The lessons of 1812 were clear for us. You can't fight a war without a plan, and you can't do it with 90 day enlistments and appeals for volunteers who never get paid or fed, and you can't do it with idiots for commanders. And it was pretty stupid to begin with anyway.

And we're sorry we started it, OK? Feel better?

But it did convince the British government we weren't to be trifled with as easily as all that, and our civil war settled the matter once and for all. Although, be it remembered, Halifax was a convenient stopping place for Confederate blockade runners to load up on military supplies for deah ole Dixie. It is passing strange that John Bull was all four square against slavery, Wilberforce, righteous indignation and all that but saw no problem with selling arms in quantity to the greatest slaveocracy in the Northern Hemisphere but nevermind that either.

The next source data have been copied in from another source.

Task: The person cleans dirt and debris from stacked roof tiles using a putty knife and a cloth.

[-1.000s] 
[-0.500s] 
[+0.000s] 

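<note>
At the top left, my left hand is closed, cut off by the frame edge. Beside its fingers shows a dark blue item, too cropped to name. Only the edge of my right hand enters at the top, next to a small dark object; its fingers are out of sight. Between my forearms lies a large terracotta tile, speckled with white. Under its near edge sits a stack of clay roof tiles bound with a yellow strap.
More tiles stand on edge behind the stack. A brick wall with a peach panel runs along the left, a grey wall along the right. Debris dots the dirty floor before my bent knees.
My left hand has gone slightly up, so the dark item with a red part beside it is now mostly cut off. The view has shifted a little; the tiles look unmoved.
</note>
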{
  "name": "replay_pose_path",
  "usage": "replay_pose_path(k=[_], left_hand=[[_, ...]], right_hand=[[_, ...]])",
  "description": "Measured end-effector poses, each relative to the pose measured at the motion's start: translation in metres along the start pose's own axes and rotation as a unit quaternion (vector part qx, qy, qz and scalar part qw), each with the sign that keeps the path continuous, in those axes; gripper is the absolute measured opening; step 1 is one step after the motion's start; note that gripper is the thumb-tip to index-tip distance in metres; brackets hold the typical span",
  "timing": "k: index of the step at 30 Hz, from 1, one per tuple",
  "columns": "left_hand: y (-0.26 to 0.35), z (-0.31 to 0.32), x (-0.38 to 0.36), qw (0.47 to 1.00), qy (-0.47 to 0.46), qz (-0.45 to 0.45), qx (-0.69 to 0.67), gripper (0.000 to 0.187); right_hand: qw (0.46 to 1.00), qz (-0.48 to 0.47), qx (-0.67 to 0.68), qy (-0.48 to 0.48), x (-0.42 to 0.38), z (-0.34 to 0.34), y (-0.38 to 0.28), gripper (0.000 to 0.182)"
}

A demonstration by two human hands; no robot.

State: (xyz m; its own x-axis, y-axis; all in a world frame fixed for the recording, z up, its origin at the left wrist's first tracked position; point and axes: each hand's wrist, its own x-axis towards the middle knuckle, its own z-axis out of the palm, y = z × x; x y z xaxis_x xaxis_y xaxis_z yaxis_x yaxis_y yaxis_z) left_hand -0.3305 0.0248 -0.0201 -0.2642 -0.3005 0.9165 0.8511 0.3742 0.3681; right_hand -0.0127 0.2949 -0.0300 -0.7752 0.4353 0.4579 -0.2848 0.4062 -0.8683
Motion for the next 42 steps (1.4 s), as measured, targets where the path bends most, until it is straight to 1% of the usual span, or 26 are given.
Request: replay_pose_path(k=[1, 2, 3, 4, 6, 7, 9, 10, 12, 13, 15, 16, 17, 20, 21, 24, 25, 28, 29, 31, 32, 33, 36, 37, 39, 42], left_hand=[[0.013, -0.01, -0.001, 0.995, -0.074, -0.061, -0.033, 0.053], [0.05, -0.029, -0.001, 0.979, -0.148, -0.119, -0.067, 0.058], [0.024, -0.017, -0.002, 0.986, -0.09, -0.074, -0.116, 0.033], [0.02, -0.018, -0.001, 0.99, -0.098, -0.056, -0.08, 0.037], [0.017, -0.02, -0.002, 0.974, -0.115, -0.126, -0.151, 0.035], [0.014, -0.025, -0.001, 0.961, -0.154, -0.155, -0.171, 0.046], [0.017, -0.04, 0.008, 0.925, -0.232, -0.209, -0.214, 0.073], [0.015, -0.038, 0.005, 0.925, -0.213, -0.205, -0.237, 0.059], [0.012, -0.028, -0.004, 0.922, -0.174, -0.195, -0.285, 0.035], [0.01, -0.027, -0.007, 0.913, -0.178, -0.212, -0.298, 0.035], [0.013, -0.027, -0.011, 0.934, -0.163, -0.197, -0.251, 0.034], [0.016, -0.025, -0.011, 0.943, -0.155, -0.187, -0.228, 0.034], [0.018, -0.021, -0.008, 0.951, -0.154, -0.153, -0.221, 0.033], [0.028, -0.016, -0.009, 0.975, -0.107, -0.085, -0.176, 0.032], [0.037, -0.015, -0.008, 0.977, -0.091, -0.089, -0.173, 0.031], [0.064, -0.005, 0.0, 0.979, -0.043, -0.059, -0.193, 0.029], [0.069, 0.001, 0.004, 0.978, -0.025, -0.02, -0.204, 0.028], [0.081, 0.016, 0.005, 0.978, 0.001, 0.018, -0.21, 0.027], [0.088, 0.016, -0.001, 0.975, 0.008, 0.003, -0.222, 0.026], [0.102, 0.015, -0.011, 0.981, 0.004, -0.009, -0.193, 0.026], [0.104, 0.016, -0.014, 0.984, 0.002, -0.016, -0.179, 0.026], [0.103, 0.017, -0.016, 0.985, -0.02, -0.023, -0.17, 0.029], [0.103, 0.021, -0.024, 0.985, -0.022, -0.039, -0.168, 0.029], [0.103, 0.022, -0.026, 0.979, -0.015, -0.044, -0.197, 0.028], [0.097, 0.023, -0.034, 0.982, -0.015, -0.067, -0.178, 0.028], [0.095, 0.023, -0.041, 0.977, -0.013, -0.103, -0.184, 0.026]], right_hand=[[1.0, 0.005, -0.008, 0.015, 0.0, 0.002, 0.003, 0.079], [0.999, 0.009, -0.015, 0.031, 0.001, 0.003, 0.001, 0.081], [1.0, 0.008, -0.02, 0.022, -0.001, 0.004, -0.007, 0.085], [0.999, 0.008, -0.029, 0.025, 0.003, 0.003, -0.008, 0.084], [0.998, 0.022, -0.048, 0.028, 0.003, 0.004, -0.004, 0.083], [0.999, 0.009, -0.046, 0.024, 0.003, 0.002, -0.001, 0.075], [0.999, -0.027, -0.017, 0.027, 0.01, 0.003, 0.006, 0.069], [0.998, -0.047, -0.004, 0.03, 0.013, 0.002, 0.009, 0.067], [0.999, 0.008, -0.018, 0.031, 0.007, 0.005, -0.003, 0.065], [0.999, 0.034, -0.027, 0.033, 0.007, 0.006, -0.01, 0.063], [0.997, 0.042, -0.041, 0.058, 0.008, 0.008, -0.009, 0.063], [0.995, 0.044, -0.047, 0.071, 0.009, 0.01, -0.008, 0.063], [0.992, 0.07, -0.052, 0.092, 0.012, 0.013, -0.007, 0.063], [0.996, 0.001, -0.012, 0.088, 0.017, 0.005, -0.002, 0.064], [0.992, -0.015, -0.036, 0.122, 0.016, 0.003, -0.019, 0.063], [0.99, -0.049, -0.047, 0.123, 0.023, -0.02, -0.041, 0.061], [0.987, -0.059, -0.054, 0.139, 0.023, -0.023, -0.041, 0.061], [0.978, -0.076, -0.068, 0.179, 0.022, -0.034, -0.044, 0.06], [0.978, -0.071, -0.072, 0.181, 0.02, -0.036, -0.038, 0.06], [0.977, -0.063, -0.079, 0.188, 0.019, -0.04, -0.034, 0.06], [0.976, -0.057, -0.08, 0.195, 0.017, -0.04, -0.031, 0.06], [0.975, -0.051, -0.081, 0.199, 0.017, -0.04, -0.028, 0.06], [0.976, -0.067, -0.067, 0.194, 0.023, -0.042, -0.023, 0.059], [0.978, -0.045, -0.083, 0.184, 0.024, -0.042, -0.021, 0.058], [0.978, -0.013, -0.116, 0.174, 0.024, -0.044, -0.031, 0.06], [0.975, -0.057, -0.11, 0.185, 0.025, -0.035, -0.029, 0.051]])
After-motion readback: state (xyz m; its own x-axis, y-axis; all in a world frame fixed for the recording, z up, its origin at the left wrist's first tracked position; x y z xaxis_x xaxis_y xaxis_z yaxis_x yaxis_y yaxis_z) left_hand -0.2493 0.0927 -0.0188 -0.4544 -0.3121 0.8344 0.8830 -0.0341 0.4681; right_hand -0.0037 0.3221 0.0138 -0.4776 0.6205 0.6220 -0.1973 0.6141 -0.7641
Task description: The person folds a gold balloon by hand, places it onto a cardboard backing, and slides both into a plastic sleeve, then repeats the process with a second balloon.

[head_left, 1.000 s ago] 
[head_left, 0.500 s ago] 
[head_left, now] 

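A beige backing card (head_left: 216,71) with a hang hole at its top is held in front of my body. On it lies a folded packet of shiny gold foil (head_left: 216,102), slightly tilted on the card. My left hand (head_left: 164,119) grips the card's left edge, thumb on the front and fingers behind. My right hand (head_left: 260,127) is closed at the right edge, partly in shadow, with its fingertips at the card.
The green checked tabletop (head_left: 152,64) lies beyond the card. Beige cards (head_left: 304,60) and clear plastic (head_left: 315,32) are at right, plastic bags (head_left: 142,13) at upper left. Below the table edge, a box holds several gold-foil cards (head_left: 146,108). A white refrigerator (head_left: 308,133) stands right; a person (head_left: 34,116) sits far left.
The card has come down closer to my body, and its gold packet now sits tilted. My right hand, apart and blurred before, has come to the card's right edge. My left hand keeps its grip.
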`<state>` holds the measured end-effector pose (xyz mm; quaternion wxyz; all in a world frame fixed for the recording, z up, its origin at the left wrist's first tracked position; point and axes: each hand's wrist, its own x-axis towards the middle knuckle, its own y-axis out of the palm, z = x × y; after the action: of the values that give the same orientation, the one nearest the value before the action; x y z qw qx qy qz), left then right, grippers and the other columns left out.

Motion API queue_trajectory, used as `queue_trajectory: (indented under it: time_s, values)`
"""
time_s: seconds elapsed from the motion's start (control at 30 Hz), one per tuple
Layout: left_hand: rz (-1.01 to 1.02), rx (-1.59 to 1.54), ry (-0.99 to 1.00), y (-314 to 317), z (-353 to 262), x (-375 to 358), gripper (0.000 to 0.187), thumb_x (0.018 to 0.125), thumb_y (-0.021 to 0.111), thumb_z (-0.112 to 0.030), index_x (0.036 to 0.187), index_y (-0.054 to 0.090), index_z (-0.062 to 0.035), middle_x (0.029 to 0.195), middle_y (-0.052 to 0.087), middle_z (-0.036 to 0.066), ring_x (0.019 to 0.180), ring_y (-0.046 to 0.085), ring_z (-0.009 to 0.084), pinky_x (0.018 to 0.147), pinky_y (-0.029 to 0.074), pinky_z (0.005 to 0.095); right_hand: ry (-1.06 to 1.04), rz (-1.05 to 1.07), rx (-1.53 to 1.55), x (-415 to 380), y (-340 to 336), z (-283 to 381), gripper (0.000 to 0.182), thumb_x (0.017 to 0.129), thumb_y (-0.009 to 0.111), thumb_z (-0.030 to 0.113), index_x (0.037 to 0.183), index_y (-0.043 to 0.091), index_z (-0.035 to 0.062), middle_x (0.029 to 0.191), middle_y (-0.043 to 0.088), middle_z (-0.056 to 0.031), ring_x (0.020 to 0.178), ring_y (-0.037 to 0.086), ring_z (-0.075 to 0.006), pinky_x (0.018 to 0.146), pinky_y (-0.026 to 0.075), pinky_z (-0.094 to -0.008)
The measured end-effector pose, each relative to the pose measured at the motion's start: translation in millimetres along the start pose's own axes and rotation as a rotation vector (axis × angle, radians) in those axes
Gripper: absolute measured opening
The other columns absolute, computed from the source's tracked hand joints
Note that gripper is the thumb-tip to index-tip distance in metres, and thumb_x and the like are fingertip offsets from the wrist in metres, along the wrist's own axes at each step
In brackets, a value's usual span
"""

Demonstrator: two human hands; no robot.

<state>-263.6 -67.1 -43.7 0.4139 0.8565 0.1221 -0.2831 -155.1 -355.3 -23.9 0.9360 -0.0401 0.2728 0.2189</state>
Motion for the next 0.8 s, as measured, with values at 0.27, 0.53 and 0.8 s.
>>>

We're all entitled to our national inconsistencies.

While we're on the subject, what the hell was that little contretemps in N'Wawlins all about when Pakenham's British regulars got themselves 2,042 causalties for
71 Americans, the army of Jackson being composed of negro freemen, Kentucky briars with squirrel guns, riverboat gamblers, Cajuns and a few regular army soldiers?

Oh. I remember. The war was officially over but the paperwork hadn't arrived.

How about a coin for that?

Or maybe one that shows American sailors being pressganged off American vessels, enslaved and flogged by the Royal Navy? They were very big on flogging, you know.

How about the capture of the HMS Macedonian? Or Plattsburg?

Or one that says "We hated slavery but profited from its perpetuation"?

That's one, I am quite sure, that will never be minted.